- [Exercise instructions] Produce a word-for-word copy of the data that follows, excluding images.

- [Source material]
______________________________

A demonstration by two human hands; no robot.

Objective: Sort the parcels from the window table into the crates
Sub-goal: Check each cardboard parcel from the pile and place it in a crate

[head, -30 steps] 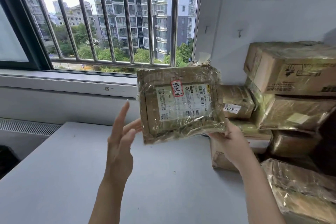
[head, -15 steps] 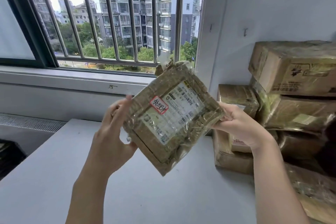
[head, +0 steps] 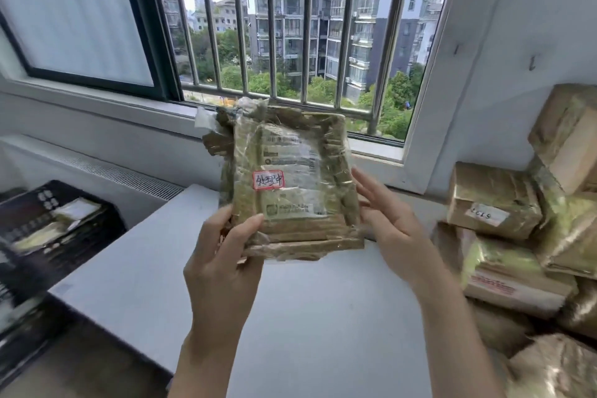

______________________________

- [Written solution]
A demonstration by two human hands; no robot.

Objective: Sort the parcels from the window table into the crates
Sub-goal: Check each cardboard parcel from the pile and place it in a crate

[head, -30 steps] 
[head, -15 steps] 
[head, +0 steps] 

Nothing more is required for this exercise.